* [TASK]:
Copy verbatim the material from its first line to the line that holds "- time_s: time", including that line.

* [COLLECTED DATA]:
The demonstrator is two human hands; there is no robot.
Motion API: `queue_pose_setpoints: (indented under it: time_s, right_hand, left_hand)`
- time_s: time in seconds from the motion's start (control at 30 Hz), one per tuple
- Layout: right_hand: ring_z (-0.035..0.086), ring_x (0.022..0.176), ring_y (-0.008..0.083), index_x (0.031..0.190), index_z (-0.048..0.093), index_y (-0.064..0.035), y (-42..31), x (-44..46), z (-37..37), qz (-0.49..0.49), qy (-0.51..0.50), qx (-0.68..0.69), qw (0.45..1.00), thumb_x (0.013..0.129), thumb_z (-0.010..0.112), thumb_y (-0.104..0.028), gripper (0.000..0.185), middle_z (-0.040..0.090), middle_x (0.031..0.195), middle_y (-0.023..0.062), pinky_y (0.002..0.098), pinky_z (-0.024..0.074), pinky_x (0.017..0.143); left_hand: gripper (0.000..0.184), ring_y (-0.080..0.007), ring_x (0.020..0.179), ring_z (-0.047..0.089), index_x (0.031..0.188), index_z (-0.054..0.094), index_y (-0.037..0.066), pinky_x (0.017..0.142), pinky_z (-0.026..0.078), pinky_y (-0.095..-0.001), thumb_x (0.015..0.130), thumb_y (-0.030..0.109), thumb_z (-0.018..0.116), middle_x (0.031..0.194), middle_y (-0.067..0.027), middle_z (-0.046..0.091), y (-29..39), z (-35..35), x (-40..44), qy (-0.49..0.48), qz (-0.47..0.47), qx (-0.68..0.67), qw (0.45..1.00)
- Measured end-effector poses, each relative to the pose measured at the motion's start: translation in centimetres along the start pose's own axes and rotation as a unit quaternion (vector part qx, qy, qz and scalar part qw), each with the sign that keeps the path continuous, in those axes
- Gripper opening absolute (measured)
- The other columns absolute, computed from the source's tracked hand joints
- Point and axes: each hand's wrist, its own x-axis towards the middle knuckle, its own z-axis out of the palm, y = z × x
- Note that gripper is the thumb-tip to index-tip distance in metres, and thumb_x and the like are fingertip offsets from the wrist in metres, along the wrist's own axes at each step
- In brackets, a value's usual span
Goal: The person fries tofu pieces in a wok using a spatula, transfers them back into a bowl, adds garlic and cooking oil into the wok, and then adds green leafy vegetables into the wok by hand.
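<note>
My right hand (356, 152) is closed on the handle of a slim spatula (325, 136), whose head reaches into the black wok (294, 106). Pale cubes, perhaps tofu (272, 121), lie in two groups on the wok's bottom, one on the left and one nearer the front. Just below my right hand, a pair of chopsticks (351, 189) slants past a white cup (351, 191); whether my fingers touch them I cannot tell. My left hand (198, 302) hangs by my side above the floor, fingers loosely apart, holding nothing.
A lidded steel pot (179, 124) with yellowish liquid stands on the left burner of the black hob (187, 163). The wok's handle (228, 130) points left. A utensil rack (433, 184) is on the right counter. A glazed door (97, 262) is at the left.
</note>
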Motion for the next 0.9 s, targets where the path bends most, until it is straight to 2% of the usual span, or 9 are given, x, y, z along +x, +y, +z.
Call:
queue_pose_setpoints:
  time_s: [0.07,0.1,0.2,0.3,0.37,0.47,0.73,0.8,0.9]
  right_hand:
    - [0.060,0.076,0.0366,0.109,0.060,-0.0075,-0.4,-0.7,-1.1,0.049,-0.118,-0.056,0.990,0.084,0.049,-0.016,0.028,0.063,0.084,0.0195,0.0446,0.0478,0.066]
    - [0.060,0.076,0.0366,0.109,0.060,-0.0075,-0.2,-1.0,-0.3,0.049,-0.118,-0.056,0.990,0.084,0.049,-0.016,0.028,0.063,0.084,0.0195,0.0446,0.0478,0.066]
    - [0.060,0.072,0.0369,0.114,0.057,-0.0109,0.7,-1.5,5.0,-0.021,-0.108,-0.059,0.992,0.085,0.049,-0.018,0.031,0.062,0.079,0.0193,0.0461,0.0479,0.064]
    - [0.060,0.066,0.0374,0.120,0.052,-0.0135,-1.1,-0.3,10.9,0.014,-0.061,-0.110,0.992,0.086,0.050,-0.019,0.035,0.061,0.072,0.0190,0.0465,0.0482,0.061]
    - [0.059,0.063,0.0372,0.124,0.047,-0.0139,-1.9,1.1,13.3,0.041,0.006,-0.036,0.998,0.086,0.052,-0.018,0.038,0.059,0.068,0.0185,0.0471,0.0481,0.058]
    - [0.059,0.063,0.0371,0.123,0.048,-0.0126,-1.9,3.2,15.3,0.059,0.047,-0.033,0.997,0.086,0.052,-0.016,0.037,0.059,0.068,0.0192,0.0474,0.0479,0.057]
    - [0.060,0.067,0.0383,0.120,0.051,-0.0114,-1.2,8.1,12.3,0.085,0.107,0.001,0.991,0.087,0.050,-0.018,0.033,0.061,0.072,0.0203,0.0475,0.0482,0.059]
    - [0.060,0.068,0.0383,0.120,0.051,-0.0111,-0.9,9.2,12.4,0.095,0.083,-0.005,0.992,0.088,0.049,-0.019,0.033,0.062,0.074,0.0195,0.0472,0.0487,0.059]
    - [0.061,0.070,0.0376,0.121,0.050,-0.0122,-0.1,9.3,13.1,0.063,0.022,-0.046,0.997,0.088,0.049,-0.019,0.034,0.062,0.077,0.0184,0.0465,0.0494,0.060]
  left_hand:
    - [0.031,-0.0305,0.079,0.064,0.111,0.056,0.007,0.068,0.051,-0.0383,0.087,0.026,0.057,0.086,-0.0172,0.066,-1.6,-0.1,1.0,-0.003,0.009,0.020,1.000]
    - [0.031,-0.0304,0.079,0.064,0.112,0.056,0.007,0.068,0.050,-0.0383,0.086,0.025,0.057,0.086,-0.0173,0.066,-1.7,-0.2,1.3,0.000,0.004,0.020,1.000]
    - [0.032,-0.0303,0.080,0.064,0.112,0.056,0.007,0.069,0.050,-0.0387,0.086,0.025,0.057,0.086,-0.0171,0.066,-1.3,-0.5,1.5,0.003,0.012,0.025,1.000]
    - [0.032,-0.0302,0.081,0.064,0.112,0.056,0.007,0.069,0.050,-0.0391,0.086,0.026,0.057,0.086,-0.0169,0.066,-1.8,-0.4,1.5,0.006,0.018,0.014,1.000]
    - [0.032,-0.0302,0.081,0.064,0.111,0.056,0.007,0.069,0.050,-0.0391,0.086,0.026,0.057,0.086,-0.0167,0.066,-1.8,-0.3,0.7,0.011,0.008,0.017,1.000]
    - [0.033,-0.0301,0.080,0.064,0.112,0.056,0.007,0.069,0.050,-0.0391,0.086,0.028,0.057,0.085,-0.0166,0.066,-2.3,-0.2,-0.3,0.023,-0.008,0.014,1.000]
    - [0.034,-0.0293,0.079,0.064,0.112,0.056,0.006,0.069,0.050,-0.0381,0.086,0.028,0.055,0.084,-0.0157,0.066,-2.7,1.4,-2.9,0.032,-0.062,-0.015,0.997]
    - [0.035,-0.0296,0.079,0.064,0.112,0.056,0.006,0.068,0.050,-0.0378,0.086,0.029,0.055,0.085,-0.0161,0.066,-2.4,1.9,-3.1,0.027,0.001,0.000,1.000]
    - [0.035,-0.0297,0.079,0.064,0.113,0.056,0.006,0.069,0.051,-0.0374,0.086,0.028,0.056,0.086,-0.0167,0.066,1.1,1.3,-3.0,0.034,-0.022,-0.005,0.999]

* [EXERCISE RESPONSE]:
The demonstrator is two human hands; there is no robot.
Motion API: `queue_pose_setpoints: (indented under it: time_s, right_hand, left_hand)`
- time_s: time in seconds from the motion's start (control at 30 Hz), one per tuple

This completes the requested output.